SUPPLIED DATA:
########

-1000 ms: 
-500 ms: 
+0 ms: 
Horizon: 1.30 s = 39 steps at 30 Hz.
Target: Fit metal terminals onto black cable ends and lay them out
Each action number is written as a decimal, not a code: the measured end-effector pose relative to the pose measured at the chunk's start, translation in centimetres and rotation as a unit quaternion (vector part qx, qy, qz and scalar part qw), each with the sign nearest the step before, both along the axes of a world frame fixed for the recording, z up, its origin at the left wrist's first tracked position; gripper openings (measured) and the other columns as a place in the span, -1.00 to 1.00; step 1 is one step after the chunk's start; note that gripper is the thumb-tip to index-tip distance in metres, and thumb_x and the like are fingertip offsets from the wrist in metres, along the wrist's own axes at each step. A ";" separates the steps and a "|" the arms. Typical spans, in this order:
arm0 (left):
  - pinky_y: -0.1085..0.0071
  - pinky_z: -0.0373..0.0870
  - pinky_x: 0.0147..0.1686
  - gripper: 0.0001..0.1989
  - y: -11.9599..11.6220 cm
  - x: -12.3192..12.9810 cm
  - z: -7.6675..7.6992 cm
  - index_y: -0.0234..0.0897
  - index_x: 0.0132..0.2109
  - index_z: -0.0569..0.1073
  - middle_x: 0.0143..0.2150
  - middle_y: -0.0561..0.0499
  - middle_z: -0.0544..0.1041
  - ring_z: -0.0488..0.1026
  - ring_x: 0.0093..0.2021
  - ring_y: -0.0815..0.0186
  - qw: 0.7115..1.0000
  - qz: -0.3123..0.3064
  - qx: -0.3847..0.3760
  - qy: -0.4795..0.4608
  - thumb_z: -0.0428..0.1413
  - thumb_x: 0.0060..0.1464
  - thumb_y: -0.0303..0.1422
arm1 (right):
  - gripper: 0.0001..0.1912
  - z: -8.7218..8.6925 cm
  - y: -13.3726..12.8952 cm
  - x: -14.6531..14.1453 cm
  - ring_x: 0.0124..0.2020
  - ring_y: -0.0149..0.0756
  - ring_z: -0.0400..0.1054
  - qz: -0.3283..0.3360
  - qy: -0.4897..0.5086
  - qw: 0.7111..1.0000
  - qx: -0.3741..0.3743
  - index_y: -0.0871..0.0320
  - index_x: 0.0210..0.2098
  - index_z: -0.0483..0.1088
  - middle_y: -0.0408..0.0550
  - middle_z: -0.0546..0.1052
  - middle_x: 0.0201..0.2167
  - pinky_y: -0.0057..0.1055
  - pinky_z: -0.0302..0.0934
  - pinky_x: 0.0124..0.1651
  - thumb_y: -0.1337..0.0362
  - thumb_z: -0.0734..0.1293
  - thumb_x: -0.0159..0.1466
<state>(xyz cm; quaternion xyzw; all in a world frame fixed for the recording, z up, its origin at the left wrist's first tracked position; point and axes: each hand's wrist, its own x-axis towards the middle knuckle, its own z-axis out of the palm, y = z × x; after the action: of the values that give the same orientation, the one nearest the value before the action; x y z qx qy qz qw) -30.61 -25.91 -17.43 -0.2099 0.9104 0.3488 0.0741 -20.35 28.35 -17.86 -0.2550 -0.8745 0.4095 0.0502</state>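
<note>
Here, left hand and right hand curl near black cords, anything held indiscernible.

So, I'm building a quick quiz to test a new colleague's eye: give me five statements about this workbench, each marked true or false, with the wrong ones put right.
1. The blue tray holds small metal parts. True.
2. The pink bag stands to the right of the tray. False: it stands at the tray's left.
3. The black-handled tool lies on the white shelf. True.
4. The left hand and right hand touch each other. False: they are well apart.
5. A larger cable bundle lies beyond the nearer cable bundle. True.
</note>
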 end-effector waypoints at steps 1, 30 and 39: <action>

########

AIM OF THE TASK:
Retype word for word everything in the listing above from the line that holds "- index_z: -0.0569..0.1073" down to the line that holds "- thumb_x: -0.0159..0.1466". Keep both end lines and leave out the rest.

SOLUTION TO THIS TASK:
  - index_z: -0.0569..0.1073
  - middle_x: 0.0143..0.2150
  - middle_y: -0.0561..0.0499
  - middle_z: -0.0544..0.1041
  - ring_z: -0.0488..0.1026
  - ring_x: 0.0093..0.2021
  - ring_y: -0.0815..0.0186
  - qw: 0.7115..1.0000
  - qz: -0.3123..0.3064
  - qx: -0.3847..0.3760
  - qy: -0.4795..0.4608
  - thumb_z: -0.0428..0.1413
  - thumb_x: 0.0060..0.1464
  - thumb_y: -0.0303..0.1422
arm1 (right):
  - gripper: 0.0001..0.1912
  - z: -8.7218..8.6925 cm
  - y: -13.3726..12.8952 cm
  - x: -14.6531..14.1453 cm
  - ring_x: 0.0124..0.2020
  - ring_y: -0.0149..0.0756
  - ring_z: -0.0400..0.1054
  - qz: -0.3283..0.3360
  - qy: -0.4897..0.5086
  - qw: 0.7111..1.0000
  - qx: -0.3741..0.3743
  - index_y: -0.0871..0.0320
  - index_x: 0.0210..0.2098
  - index_z: -0.0483..0.1088
  - middle_y: -0.0408..0.0550
  - middle_z: -0.0546..0.1052
  - middle_x: 0.0201..0.2167
  - pinky_y: -0.0057..0.1055
  - pinky_z: -0.0302..0.0934
  - pinky_x: 0.0124..0.1651
  - thumb_y: -0.1337..0.0362
  - thumb_z: -0.0734..0.1293
  - thumb_x: -0.0159..0.1466

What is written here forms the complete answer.